Book uncovers Dorset's first known tribe
A Dorset author has fresh evidence to suggest that Dorset's first-known tribe was made up of independent baronies and not of a unified state.
The tribe of the Durotriges was listed by the Greek geographer Ptolemy in the 2nd Century AD.
Dr Martin Papworth is the author of The Search for the Durotriges: Dorset and the West Country in the Late Iron Age.
He said: "Different parts of Dorset were occupied by different people."
He added: "In Dorchester crouch burials with offerings indicated a belief in the afterlife, while at Hod Hill a different culture had human and animal bones thrown together into pits like rubbish.
"These distinctive cultures made an alliance together and by the eve of the Roman invasion they were all using the same coinage.
"While they traded with each other, this was still a loose confederacy of different tribes.
"In West Dorset, in places like Lyme Regis and Marshwood, there is no evidence of the people there having used the Durotrigan currency.
"These areas weren't part of the Durotrigan empire."
Dr Papworth, an archaeologist for the National Trust, has lived in Dorset since the 1970s and said since then had always been "fascinated" by the Durotriges.
"The Durotriges lie on the brink of history.

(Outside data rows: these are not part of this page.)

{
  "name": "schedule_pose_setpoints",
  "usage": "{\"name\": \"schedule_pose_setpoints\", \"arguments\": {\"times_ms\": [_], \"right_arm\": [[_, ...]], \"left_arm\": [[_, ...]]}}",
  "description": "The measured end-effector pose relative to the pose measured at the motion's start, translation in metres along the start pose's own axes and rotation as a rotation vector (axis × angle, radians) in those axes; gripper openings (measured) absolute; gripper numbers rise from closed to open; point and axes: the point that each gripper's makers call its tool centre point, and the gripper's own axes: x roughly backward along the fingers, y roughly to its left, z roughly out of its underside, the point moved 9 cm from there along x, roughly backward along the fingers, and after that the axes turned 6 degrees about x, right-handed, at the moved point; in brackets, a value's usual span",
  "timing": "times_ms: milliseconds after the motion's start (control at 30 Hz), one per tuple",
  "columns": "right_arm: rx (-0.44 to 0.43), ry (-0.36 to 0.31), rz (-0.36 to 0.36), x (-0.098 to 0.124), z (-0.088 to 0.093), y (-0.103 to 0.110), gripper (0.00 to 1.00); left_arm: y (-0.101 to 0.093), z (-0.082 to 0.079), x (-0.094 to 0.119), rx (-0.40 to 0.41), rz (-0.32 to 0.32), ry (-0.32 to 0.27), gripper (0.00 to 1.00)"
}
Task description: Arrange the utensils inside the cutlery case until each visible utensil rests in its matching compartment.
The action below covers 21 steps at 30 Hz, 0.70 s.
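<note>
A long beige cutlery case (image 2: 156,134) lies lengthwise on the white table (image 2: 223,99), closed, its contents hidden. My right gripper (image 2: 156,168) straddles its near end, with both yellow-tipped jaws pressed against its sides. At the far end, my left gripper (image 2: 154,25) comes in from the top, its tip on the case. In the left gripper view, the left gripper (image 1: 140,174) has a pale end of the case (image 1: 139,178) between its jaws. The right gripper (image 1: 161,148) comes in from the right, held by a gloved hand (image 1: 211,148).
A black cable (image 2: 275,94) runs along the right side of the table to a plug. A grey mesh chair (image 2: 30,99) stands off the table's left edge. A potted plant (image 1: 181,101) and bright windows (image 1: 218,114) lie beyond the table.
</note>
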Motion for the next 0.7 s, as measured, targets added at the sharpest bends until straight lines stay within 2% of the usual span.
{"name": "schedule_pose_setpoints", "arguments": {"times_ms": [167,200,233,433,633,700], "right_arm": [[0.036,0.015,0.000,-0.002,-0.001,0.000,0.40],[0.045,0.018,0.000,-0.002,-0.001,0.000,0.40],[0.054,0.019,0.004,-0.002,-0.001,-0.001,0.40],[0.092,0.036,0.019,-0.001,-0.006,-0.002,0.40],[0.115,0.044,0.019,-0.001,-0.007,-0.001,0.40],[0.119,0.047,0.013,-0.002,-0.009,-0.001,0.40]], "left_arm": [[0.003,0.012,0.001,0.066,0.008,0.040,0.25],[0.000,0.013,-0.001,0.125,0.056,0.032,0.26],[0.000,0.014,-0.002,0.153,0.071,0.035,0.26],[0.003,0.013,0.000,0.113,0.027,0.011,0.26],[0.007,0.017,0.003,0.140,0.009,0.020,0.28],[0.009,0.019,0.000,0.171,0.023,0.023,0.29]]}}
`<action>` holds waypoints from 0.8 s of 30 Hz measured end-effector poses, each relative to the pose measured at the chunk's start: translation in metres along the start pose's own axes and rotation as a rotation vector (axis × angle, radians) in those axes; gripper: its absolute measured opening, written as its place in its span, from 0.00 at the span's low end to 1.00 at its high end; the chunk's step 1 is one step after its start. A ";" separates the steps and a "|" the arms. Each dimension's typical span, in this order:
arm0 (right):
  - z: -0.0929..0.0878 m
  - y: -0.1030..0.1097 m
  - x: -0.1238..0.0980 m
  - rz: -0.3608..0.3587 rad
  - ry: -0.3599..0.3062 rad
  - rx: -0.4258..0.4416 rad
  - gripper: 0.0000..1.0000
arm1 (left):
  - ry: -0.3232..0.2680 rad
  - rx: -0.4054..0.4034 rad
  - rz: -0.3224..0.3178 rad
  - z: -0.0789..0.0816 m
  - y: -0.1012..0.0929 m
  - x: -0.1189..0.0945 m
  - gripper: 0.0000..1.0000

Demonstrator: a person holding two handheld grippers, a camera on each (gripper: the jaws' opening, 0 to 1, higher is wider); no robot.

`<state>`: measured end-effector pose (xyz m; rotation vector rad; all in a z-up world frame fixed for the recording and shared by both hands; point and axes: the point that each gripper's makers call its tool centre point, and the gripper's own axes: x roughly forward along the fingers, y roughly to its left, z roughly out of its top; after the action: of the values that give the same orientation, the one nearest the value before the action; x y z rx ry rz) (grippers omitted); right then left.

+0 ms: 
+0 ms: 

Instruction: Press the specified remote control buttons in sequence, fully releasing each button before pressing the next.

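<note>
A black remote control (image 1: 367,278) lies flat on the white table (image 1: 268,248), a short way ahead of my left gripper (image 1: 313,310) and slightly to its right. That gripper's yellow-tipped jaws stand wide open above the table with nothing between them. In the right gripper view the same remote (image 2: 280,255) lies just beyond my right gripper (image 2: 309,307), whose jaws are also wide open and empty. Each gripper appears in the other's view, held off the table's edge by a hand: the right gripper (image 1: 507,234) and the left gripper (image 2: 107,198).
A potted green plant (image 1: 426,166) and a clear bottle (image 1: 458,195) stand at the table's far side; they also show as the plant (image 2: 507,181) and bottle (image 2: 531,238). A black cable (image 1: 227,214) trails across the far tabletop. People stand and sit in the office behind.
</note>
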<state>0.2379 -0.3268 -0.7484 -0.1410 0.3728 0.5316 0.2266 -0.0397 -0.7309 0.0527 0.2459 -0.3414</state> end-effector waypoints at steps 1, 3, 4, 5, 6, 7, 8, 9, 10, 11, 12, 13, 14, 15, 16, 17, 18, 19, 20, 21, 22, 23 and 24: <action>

They are the earliest named people of South Somerset, South Wiltshire and Dorset," he said.
Traditionally it has been believed that the Durotrigans formed an Iron Age tribe whose territory included Dorset and parts of neighbouring Somerset, Wiltshire and Hampshire.
Their hill forts are amongst the largest in Britain.
"Many of their great fortress homes can be visited today. Some of the best, like Hod Hill, Badbury Rings and Eggardon, are freely accessible and cared for by the National Trust," Dr Papworth said.
He said in 43-44 AD those fortresses were involved in the Roman Conquest, when the Romans fought against the Durotrigan people to claim the Battle for Britain.
Dr Papworth said: "The Romans had to fight the Durotriges hill fort by hill fort. There is certainly evidence of conflict - like ballista arrows found inside some of the forts, as a show of strength."
He said the people named by the Romans as Durotriges adapted to the Roman culture, becoming part of the Romano-British.
Dr Papworth has explored their culture prior to invasion in his book, which took him 10 years to write.